Jorge Rivera Nieves (born January 22, 1951) is a Puerto Rican television news anchorman. He is an anchorman at Telemundo Puerto Rico's daily television news show, "Telenoticias".

==Early life==
Rivera Nieves was born in the San Juan suburb of Río Piedras, the son of Jorge Rivera, from the southern Puerto Rican city of San Germán and of Esperanza Nieves, from Yabucoa, a city in eastern Puerto Rico.

As a youth, Rivera Nieves enjoyed reading. He was elected class president during his ninth-grade year, and one of his teachers, named Eligio Armstrong, noticed Rivera Nieves had the ability to speak well in public, encouraging Rivera Nieves to try a career as a radio announcer. Rivera Nieves did his high school studies at Central High School in Santurce, another suburb of San Juan.

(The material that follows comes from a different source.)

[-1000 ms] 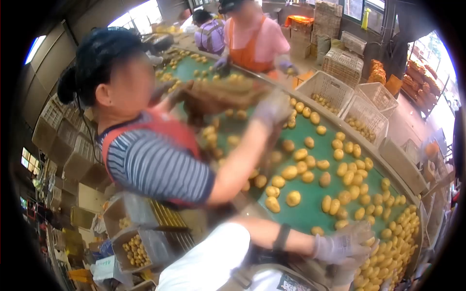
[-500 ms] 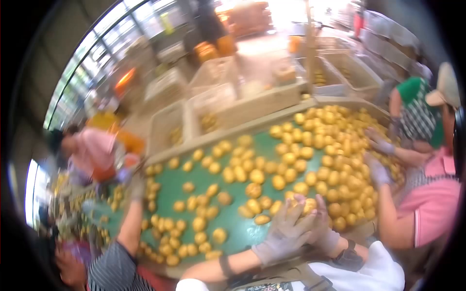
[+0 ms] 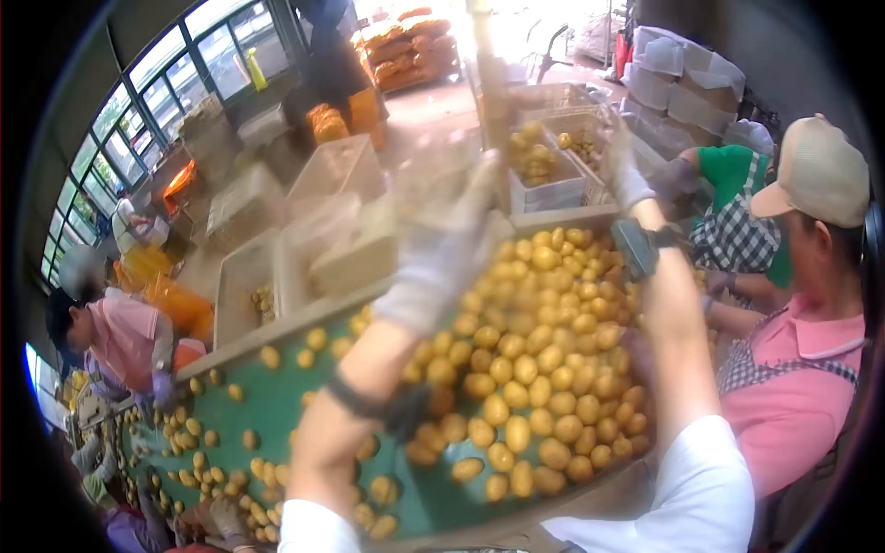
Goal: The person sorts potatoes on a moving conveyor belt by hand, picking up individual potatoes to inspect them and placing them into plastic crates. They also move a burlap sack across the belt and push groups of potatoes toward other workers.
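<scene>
My left hand point(image 3: 442, 249), in a pale work glove, is raised over the far side of the sorting table. Its fingers are smeared by motion but look spread, with no potato visible in them. Raised further right, my right hand point(image 3: 627, 170) is gloved too, its fingers stretched upward and apart from any potato. Below and between my forearms lies a thick heap of potatoes point(image 3: 544, 387) on the green belt point(image 3: 286, 378). Just past the table edge, near my right hand, a white crate point(image 3: 553, 195) holds potatoes, some of them blurred.
More crates point(image 3: 241, 286) stand along the far side. A co-worker in a pink shirt point(image 3: 811, 396) is close on my right, beside one in green point(image 3: 728, 175). Another co-worker point(image 3: 124, 341) works at the far left. A post point(image 3: 491, 92) rises behind the table.
My hands were together low over the near potatoes, cupped around some; now they are raised, apart and further forward. The view has shifted, and blurred potatoes show at the white crate.
</scene>
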`<state>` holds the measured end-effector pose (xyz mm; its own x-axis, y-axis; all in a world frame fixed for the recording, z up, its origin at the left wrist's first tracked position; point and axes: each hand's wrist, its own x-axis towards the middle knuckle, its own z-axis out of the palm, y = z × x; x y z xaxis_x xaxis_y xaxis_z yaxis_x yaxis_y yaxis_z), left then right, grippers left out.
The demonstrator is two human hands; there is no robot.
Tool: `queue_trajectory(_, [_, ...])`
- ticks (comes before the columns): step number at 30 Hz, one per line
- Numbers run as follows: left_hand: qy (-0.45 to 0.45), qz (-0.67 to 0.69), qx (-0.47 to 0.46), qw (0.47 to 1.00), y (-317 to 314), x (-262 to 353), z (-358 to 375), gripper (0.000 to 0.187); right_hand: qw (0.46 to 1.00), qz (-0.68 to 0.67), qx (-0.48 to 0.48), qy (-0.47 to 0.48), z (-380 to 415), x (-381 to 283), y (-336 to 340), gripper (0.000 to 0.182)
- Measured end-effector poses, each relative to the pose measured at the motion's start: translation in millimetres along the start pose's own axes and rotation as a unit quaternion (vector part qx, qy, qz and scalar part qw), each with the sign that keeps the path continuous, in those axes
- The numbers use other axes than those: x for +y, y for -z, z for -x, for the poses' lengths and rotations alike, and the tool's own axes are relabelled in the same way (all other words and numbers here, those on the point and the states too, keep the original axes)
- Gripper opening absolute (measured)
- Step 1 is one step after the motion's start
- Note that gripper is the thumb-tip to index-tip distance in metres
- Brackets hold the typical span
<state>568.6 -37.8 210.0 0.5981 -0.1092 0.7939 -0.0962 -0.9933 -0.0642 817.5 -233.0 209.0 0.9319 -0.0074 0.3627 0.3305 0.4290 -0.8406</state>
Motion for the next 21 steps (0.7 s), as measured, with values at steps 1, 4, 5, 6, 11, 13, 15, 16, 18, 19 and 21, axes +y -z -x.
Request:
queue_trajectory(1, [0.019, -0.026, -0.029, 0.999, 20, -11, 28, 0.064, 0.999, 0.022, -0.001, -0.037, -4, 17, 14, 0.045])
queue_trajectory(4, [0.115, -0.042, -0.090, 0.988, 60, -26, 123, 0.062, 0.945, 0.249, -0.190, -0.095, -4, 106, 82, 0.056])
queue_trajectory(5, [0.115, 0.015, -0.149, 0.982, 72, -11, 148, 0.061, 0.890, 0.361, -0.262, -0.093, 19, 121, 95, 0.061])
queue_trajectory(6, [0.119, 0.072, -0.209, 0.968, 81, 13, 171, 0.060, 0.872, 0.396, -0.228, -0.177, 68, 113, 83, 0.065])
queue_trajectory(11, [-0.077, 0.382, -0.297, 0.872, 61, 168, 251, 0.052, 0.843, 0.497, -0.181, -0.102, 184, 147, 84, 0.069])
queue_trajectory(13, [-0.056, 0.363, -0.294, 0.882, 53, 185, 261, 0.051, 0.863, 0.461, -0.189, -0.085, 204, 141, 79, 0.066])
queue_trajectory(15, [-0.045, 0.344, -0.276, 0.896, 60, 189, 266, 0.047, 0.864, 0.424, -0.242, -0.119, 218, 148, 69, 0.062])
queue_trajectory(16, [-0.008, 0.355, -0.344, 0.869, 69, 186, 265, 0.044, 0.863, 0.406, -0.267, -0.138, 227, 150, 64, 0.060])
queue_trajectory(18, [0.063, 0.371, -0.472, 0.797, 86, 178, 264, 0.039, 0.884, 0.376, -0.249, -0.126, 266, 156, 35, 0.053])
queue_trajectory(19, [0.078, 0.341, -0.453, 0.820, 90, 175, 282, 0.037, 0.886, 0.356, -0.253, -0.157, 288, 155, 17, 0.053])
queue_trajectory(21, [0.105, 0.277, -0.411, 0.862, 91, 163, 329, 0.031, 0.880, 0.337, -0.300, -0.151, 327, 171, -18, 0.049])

From 1968, when Rivera Nieves was in his late teens, until 1976, he worked as an announcer at WAPA-Radio, and he was soon also working at television's canal 4 as a show host, television journalist and announcer in a number of that television channel's shows.

In 1977, Junior Abrams, a sportscaster, informed Rivera Nieves that WKAQ-TV ("canal 2") was planning a news show. Both of them took auditions, and they were both hired.

==Career at Telemundo==
At Telemundo's television news show, "Telenoticias" (which was then known as "Telenoticias en Accion"), Rivera Nieves joined Abrams and Anibal Gonzalez Irizarry, Sylvia Gómez, Raúl Quiñones (who had also been his newscast mate at canal 4 before) and others. In 1986, Rivera Nieves was upgraded to become one of the show's anchormen, a position he has since retained.

==Honors==
In June 2022, Rivera Nieves was honored with two honorary degrees, by the Ana G. Méndez University and the Caribbean University.

==Personal life==
Rivera Nieves had two daughters with Lucy Davila Adorno. One of his daughters is Grenda Rivera Davila, who is herself a television journalist too. The other one is Monica Rivera Davila, a lawyer.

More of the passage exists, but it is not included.